Münchhausen-Syndrom

Der Begriff Münchhausen-Syndrom bezeichnet ein psychisches Störungsbild, das in der ICD 10 auch als „artefizielle Störung“ benannt wird.

Es handelt sich dabei um Patienten, die körperliche Beschwerden erfinden, verstärken bzw. auch selbst hervorrufen (Selbstverletzung/Selbstschädigung). Die Darbietung der Beschwerden kann sich auf nur ein Symptom – sowie auch mehrere Symptome beziehen.

Die häufig sehr geschickte /kreative Vortäuschung von Erkrankung kann nahezu jedes Organ betreffend – die Patienten sind dabei sehr erfinderisch. Im Falle der Selbstverletzung im Rahmen dieser medizinischen Täuschungsversuche werden z.B. durch selbst beigebrachte Hautreizungen, Quetschungen, Strangulierungen, Injektionen mit unverträglichen Stoffen, Einnahme schädigender Substanzen/Medikamente etc. dem Behandler Krankheitsbilder präsentiert.

Die dargebotenen Krankheiten können sich manchmal auch auf psychische Symptomatiken wie z.B. Wahnbildung, Depressionen, Delirien beziehen.

Da die Patienten ein gutes medizinisches Wissen haben, können sie die Beschwerden glaubhaft darbieten und den Behandler in die Irre führen. Somit kommt es in der Regel erst nach langwierigen erfolglosen Behandlungsversuchen zu dem Verdacht, dass ein  Münchhausen-Syndrom vorliegt.

Differenzialdiagnostisch ist wichtig die Themen psychotischer, hypochondrischer, hysterischer sowie körperdysmorpher Symptomatiken aus psychiatrischer Sicht zu beachten.

Psychischer Hintergrund dieses Phänomens ist der Wunsch nach Aufmerksamkeit und Zuwendung durch Therapeuten (sowie auch von Familienangehörigen). Häufig kommt dieses Störungsbild auch in Verbindung mit der Borderline-Störung vor.

Als Ursache des Münchhausen-Syndroms werden schwerwiegende negative Erfahrungen sowie auch Traumatisierungen in der Kindheit angesehen. Die Patienten versuchen unbewusst durch diese Manipulationen eigene schwere seelische Krisen abzuwehren. Dies unterscheidet  das Münchhausen-Syndrom von der bewussten Simulation zu Erreichung von sozialen Vorteilen.

Eine besondere Form – Münchhausen-by-proxy-Syndrom (= Münchhausen in Vertretung) – liegt vor, wenn Eltern oder andere Aufsichtspflichtige bei Kindern Symptome erzeugen oder verstärken, damit diese behandelt werden müssen. In diesen Fällen stellt aus gesetzlicher Sicht die Frage der Einschaltung des Jugendamts.

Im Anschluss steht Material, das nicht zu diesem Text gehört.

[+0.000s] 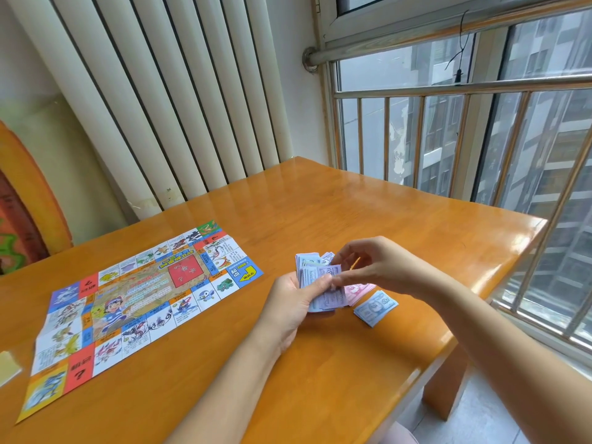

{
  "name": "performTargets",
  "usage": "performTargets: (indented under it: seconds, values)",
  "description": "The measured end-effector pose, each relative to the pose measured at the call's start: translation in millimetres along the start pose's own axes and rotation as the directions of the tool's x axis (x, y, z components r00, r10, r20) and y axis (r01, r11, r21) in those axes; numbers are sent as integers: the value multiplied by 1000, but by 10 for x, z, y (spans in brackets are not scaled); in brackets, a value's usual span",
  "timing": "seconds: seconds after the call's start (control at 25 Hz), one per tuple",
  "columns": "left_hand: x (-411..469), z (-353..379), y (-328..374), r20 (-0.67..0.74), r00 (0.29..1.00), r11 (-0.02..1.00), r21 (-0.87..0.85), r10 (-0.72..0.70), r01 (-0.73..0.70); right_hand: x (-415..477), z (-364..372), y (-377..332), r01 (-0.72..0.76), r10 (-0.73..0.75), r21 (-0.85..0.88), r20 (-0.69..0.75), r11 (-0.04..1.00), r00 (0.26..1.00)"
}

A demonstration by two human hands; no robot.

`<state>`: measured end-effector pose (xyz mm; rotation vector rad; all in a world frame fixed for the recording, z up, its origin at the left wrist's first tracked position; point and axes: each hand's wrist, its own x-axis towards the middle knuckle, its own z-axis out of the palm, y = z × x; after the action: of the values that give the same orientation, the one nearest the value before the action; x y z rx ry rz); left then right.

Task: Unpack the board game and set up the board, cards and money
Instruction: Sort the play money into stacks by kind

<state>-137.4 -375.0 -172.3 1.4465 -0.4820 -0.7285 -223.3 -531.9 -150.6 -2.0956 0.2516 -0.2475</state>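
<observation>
Two bare forearms in from six o'clock, meeting over the middle of a glossy orange wooden table (320, 379). Left hand (298, 302) palm-up, fingers curled under and thumb laid across one wad of pale purple paper play-money notes (323, 301), slightly fanned, held just above the tabletop. Right hand (374, 267) at two o'clock of it, thumb and forefinger closed narrowly on the right edge of the top purple note (326, 274), other fingers loosely bent. Two piles of money flat on the table: one pile of pink paper notes (360, 291) at three o'clock of the wad, partly hidden under the right hand; one squared pile of light blue paper notes marked 500 (376, 307) just beside it at five o'clock, touching or apart not clear. Notes within each pile too tightly stacked to count. One unfolded rectangular paper game board (137, 302), creased, bordered with coloured picture squares, flat on the table at nine o'clock of the hands, well apart from the money, long side running from seven o'clock towards one o'clock. One pale yellowish slip (8, 366) at far nine o'clock, cut by the frame edge, too little seen to name. Beyond the table at eleven o'clock, one white ribbed column radiator (160, 91) against the wall; at two o'clock, metal window railing (448, 139) of upright bars, grey apartment blocks behind the glass.
</observation>
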Motion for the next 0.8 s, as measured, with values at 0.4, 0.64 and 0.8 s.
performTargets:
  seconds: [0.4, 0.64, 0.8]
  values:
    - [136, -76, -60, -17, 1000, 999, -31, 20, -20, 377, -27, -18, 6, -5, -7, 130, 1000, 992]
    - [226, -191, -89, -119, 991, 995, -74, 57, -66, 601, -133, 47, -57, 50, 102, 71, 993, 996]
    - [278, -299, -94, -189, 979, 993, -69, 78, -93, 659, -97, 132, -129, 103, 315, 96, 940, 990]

Die Medizin unterscheidet in der Betrachtung selbstmanipulierter Krankheiten noch die Artefakt-Krankheit, = heimliche Selbstmisshandlung (auch Mimikry-Phänomen genannt). Das Beschwerdebild ähnelt dem des Münchhausen-Syndroms, ist aber abgemilderter. Die Manipulationen werden hier in abgeschwächter Form angeboten, die Patienten sind sozial angepasster. Bei dieser Form überwiegt das weibliche Geschlecht; häufig sich die Betroffenen in medizinischen Berufen tätig.